YOUR GOAL —
Check each line of the listing for the string "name". Copy those where it appears.
━━━
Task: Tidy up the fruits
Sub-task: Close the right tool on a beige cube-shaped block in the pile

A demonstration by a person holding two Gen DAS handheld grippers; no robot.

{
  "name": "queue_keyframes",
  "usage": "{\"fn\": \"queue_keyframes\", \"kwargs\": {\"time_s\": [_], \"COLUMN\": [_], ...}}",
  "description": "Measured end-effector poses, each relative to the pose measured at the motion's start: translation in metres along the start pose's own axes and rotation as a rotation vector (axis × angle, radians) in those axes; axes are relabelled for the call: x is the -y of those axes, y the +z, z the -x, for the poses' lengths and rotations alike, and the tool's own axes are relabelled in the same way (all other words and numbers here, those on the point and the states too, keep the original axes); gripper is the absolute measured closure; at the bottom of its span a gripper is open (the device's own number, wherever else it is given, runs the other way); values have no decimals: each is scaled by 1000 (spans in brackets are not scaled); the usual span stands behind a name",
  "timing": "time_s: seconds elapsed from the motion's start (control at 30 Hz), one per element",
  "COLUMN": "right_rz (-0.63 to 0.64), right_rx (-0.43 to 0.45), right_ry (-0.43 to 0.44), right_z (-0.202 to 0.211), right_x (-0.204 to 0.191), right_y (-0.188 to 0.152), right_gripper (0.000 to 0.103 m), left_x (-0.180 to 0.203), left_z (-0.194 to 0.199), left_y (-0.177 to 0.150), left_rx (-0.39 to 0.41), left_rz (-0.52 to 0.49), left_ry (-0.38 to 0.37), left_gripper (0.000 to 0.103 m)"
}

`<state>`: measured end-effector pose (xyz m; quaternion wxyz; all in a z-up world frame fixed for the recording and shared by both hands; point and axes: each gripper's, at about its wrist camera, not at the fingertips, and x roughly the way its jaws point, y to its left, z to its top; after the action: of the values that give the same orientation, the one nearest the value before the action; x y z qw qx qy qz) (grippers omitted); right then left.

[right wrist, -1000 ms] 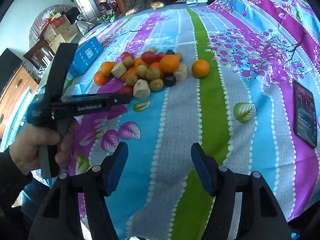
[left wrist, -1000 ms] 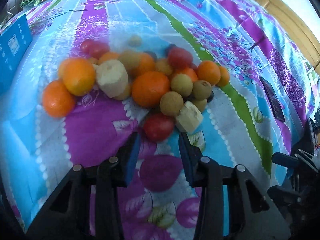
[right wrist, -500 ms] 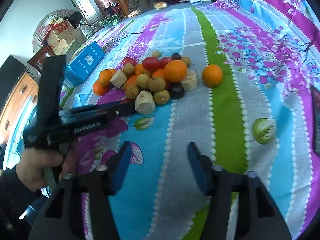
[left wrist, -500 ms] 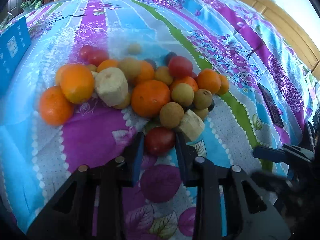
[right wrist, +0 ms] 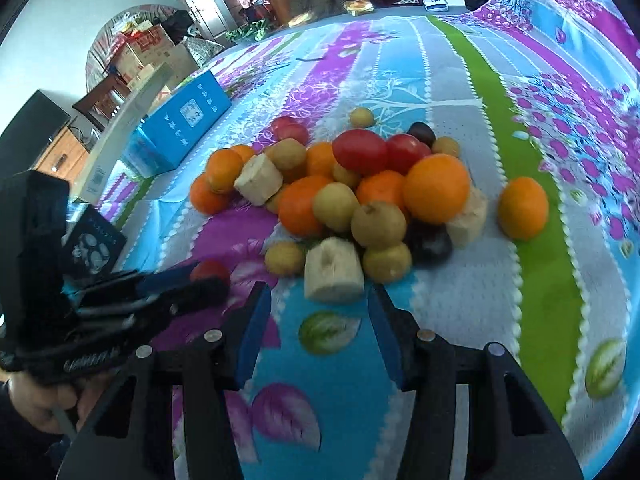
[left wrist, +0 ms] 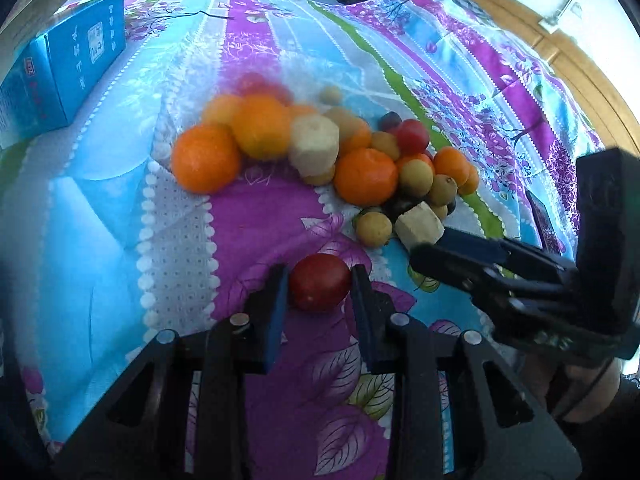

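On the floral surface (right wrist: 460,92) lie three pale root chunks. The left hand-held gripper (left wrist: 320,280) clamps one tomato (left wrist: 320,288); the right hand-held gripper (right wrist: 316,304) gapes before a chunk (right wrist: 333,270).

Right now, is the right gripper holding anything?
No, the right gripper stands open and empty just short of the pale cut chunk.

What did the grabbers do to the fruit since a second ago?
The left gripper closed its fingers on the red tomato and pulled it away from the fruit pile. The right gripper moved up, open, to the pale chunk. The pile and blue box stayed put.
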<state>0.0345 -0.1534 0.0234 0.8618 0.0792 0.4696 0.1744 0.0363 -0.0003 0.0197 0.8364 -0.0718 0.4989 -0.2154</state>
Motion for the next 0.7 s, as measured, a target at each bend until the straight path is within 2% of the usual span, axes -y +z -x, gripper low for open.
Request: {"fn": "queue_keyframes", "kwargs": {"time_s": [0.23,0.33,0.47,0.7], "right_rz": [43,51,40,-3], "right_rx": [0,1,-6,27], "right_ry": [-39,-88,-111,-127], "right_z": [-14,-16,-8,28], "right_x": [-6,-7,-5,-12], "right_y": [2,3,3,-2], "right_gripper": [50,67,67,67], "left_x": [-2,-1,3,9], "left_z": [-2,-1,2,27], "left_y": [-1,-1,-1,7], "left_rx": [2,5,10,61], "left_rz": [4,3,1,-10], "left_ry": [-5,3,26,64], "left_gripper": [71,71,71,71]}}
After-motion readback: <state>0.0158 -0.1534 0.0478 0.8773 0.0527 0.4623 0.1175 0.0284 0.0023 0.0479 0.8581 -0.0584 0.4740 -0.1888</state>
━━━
TASK SOLUTION —
  "name": "queue_keyframes",
  "description": "Measured end-effector poses, each relative to the pose measured at the motion's start: translation in metres along the start pose's own axes and rotation as a rotation vector (axis × angle, radians) in those axes; axes are relabelled for the call: x is the -y of those axes, y the +z, z the -x, for the poses' lengths and rotations alike, and the tool's own axes are relabelled in the same way (all other words and numbers here, those on the point and the states too, keep the original axes); gripper is the absolute measured closure; at the bottom of its span a gripper is open (the device's own number, wherever else it is given, runs the other way); values have no decimals: each is scaled by 1000 (spans in brackets are not scaled); the usual span stands behind a name",

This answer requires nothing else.